From an educational standpoint, in order to be (become) an artist you need to know the history of it, and not just your particular medium, but also a broad range, if not all of them. You also need to know what tools are available to you and you need to learn how to use all of them. You also need to know about other artists. Past and present. You need to know how to do what they did and/or what they’re doing. Then it’s time for you to learn the rules: composition, complementary colours, proportion, angles, form, function, and aesthetics. After learning all of this, it’s time to put theory into practice. While in practice you learn old outdated methods that are no longer in use but are a “good base” for you to start with. Then you move on to more modern advanced concepts and eventually start creating your own work.

Ok so let’s run over all this. In order to be an artist you need to realize that you’re not the first to do anything by impregnating your mind with knowledge of what all those before you have done and what those around you are doing. Then you need to find(not create) a style that works for you and your particular market and establish yourself. Then in order to stay in the market you must then keep up with the current trends in order to maintain your status.

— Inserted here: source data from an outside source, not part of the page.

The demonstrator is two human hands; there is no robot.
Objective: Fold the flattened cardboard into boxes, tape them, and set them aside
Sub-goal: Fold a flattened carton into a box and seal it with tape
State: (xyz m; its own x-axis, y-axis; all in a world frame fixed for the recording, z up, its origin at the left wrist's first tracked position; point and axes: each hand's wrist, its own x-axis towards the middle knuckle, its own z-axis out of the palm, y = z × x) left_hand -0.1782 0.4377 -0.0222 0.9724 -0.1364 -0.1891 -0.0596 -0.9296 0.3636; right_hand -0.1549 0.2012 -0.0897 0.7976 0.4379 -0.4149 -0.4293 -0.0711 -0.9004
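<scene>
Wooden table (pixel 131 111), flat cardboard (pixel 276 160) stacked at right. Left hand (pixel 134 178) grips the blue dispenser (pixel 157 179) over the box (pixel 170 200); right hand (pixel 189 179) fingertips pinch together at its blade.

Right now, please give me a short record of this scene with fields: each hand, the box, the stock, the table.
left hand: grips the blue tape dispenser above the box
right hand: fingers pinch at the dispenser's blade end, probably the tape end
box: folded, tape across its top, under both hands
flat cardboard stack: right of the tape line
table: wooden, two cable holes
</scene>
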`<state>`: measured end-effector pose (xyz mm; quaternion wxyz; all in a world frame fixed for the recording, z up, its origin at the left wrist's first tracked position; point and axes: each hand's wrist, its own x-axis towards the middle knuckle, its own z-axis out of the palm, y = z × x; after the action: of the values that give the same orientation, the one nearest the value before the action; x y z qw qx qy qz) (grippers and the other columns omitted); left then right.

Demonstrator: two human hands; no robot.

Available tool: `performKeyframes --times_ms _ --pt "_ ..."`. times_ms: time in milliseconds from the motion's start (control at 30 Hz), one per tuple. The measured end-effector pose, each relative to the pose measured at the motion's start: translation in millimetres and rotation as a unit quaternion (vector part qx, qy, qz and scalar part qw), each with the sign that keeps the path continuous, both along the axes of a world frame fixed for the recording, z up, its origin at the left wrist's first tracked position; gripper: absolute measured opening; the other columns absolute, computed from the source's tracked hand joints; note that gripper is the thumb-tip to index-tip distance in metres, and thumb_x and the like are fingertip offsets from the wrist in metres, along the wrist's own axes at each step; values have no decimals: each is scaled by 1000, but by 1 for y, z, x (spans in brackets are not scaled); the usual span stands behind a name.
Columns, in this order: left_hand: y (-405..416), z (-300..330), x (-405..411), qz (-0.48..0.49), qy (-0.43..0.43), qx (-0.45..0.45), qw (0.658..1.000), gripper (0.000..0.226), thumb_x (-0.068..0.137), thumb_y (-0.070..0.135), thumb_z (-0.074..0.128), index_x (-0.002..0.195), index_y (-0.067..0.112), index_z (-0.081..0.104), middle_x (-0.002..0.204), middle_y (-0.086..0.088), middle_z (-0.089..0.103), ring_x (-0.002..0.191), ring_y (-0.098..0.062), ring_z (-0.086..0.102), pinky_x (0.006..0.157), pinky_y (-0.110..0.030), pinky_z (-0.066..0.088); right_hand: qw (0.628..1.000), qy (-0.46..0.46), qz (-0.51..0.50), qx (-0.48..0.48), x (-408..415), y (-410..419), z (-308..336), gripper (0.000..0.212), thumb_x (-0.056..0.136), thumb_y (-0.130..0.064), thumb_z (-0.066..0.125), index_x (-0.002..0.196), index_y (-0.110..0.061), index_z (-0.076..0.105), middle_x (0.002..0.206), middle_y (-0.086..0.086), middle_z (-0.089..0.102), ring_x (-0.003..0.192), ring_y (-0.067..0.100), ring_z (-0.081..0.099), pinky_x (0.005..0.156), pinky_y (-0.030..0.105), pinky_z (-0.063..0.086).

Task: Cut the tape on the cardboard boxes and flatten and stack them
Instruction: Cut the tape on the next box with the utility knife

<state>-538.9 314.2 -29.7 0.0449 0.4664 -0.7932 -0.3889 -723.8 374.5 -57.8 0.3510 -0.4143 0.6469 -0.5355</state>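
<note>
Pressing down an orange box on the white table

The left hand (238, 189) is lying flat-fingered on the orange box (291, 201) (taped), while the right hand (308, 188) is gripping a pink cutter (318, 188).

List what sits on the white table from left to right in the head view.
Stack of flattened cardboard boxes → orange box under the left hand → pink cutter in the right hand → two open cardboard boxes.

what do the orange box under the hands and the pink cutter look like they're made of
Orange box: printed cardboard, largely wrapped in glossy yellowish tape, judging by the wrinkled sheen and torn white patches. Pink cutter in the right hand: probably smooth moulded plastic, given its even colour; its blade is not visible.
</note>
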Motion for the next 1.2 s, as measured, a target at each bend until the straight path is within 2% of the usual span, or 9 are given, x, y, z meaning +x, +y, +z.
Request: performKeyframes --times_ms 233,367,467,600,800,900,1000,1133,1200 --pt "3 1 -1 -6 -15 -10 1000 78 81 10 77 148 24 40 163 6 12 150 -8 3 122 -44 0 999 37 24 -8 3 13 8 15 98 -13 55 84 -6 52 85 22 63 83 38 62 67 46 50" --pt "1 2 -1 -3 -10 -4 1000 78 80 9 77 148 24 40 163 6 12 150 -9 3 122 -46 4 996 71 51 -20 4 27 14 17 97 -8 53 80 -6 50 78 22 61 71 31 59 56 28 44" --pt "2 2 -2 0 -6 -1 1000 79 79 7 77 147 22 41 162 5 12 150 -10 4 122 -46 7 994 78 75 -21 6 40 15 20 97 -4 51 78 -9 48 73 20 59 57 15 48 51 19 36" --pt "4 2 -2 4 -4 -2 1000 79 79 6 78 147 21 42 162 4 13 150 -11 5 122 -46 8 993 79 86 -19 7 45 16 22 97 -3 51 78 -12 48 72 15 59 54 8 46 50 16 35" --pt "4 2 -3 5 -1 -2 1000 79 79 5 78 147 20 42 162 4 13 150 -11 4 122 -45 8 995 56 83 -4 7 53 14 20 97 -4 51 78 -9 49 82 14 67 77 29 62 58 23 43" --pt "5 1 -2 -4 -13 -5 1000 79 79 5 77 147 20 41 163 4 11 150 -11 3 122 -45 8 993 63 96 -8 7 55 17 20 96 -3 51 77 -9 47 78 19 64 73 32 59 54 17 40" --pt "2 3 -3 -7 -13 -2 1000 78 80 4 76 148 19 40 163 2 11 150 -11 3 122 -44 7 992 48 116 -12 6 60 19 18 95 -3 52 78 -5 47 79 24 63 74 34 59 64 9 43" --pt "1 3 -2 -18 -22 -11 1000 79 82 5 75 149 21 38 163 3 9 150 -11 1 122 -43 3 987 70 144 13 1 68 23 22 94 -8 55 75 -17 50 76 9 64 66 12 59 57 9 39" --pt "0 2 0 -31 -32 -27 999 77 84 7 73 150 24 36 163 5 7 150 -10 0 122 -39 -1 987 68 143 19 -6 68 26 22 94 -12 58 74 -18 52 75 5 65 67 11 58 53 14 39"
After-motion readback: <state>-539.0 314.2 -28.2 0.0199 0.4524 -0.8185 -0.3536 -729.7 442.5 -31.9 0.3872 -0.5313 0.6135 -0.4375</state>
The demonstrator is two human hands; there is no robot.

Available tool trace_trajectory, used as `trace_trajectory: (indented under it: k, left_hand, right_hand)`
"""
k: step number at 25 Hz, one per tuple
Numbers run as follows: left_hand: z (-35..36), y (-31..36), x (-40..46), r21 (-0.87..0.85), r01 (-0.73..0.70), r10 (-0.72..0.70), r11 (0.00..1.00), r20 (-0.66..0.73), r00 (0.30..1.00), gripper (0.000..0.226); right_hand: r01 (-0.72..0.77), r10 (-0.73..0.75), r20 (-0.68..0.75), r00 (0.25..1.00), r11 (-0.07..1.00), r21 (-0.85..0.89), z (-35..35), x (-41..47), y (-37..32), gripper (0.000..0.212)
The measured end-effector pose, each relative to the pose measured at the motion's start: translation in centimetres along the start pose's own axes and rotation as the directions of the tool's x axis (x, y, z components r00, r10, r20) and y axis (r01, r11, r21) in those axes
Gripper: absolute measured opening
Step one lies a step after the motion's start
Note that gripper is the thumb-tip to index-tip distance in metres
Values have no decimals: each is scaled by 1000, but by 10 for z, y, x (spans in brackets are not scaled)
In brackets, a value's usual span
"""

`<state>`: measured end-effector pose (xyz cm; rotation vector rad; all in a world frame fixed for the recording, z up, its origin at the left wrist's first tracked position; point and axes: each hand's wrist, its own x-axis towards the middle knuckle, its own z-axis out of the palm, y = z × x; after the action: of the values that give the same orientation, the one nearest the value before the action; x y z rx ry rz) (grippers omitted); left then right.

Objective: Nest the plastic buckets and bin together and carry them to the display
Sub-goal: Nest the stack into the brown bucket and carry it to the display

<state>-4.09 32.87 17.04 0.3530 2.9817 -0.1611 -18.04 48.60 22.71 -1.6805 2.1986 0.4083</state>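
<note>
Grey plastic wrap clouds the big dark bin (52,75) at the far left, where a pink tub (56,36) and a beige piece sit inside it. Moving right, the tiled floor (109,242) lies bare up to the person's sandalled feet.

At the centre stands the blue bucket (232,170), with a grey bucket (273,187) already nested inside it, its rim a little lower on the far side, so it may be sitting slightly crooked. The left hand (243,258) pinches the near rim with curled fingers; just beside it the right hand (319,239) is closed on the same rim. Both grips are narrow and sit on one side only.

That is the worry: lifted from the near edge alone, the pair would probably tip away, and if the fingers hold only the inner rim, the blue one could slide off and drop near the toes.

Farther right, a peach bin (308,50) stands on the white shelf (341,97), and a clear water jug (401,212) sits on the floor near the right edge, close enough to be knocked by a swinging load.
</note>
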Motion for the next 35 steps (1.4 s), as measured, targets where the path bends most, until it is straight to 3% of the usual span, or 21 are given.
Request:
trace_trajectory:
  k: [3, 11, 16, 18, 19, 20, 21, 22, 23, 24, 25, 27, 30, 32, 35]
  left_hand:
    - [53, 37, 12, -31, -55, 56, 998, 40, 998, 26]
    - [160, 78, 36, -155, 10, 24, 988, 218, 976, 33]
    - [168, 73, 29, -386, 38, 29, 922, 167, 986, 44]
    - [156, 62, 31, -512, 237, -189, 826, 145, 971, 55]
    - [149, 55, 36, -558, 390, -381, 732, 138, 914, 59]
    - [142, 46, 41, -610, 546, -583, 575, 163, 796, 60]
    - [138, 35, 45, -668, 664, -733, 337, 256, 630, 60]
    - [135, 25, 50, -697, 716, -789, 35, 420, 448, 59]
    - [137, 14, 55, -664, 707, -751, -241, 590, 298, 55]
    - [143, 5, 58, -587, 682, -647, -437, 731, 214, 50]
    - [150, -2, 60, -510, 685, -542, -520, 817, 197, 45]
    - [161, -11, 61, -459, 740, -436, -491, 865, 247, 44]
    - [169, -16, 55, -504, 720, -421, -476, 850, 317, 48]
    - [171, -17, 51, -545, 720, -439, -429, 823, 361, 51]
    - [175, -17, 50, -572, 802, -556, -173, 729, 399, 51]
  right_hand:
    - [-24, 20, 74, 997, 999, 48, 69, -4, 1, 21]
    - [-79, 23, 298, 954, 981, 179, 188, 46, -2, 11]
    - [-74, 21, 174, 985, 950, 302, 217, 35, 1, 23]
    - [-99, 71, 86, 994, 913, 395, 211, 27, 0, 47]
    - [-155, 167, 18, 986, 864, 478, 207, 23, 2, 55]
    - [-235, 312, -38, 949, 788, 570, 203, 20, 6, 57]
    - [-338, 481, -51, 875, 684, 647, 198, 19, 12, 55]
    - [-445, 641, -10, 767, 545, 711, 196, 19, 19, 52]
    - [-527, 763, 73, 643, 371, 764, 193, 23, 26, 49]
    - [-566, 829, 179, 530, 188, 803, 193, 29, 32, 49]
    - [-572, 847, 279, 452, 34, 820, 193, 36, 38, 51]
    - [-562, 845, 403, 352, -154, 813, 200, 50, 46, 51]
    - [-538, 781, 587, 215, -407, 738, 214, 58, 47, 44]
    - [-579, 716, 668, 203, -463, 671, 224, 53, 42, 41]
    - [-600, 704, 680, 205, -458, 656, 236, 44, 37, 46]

So with all this you’ve learned how to dissect something and put it back together. You’re a critic with some background knowledge and some tools. Lovely.

Last time I checked, most artists had no formal training. For the most part, they were self-taught. Now of course some things do have to be taught to us. We’re not chemists, scientists, mathematicians, or engineers. We may be a combination of these but it’s unlikely. Those skills aren’t what make you an artist. They can help but we’re long past the pioneering days of anything. What matters is how you understand these and how they relate to each other and what you’re creating. And of course how you happened upon your revelation. :)

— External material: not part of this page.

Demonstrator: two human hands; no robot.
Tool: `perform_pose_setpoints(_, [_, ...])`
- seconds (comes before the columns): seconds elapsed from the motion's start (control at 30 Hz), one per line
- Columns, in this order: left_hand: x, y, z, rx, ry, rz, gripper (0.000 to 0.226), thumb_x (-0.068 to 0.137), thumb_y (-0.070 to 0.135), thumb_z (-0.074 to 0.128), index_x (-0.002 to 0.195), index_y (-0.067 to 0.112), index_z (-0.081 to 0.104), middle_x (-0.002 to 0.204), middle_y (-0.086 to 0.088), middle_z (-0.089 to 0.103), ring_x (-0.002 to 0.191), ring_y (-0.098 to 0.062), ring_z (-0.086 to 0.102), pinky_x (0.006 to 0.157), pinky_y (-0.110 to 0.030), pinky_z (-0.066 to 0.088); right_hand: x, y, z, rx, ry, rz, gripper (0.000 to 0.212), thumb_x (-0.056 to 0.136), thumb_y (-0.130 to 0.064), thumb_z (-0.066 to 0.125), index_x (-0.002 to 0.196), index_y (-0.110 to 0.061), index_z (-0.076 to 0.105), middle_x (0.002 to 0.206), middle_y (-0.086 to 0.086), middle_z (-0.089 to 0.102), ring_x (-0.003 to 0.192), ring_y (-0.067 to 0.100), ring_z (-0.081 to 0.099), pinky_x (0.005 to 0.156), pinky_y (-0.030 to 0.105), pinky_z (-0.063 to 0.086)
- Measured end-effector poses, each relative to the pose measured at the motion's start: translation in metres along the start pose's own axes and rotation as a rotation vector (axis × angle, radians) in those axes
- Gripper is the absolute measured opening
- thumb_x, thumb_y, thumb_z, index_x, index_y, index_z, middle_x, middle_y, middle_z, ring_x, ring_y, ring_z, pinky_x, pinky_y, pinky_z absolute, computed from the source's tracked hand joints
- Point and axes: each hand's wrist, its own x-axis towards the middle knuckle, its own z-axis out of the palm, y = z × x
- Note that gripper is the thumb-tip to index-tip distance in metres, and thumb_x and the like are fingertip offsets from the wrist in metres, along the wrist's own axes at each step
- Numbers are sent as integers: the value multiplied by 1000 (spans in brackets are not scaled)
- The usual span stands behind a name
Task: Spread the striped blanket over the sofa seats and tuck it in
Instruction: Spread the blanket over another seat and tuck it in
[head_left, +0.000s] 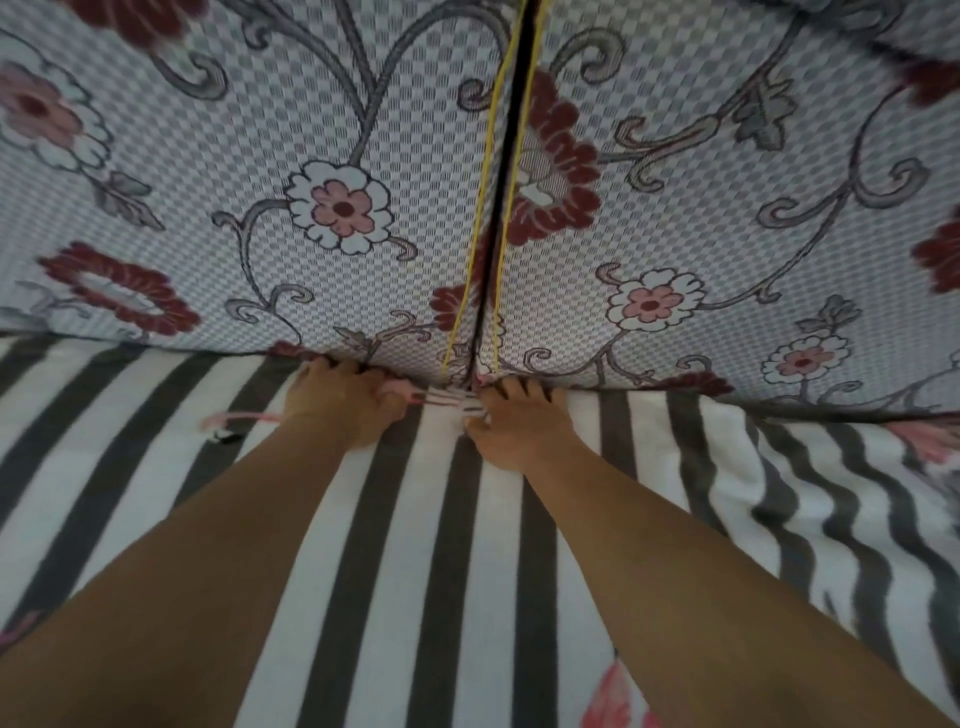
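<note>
- The striped blanket (467, 545) lies over the sofa seat, its far edge pushed into the crease under the two floral back cushions (260, 182).
- Both hands work at that crease, right below the gap between the cushions. The left hand (348, 405) has its fingers driven down into the crease, tips hidden, pressing fabric in. The right hand (519, 431) does the same just beside it, thumb bearing on a small bunched fold between the two hands. Whether either hand actually grasps cloth I cannot tell; the fingertips are buried.
- Likely risk: the bunched fold between the hands may stay as a lump if pushed in unevenly, and would probably pull the stripes askew.
- On the right the blanket sits in loose waves (831, 519), not yet flat; tucking the middle hard could drag that slack sideways or leave it untucked.
- The blanket looks soft and fleecy, with broad dark and white bands and pink motifs.
- The cushions are firmer woven fabric, checked grey-white with red and pink flowers, edged in yellow piping (483, 208).
</note>
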Motion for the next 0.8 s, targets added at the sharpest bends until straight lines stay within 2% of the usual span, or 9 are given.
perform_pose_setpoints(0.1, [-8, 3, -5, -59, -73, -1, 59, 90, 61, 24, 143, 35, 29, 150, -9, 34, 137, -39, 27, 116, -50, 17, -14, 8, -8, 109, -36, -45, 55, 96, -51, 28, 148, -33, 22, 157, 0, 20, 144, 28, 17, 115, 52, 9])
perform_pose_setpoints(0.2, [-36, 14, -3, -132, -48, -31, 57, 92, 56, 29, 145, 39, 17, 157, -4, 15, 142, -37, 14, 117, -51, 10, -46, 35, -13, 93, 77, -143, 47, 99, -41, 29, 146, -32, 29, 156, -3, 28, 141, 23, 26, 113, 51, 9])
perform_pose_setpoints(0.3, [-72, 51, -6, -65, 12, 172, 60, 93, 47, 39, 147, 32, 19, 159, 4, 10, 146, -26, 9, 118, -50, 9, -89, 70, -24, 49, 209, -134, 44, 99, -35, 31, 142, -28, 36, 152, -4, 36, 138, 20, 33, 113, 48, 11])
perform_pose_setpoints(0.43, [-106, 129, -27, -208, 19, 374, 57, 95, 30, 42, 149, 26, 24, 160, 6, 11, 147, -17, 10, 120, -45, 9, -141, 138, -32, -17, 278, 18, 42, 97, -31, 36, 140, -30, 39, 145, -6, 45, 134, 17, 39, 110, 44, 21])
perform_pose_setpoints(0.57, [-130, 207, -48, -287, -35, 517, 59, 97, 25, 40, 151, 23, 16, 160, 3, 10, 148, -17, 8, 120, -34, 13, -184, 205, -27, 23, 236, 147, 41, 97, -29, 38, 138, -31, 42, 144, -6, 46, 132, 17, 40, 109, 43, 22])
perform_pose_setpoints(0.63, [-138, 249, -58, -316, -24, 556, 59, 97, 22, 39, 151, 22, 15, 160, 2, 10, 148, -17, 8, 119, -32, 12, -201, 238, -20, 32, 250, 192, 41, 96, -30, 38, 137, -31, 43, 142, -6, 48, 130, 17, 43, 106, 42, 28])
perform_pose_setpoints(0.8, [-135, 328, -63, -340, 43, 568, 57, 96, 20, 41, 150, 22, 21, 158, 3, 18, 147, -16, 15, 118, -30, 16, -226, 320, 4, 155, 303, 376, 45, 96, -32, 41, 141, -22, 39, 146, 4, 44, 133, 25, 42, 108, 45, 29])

Now I ask you, without your formal education, would you still be able to produce what you’re producing? Would your work be original or would it be a subconscious regurgitation of something that you read or heard previously?

Would you be able to pick up your particular tool and figure out how it works? Would you be able to look at your results and decipher the good from the bad without any outside influence? Would you then be able to take what you had decided on to the public and receive praise from someone other than your mum? Would what you created be strong enough to leave an impression upon those who viewed it and also be an inspiration to total strangers? And with all of this, could you also take the criticism from those trained to dissect your work with their formal educations?

In short, could you do it without ‘knowing’ how to do it, and would you do it for the sake of doing it because it’s what you do?

Keep in mind, just because you know the rules, doesn’t mean you can play the game. You are more than welcome to be a referee on the field though.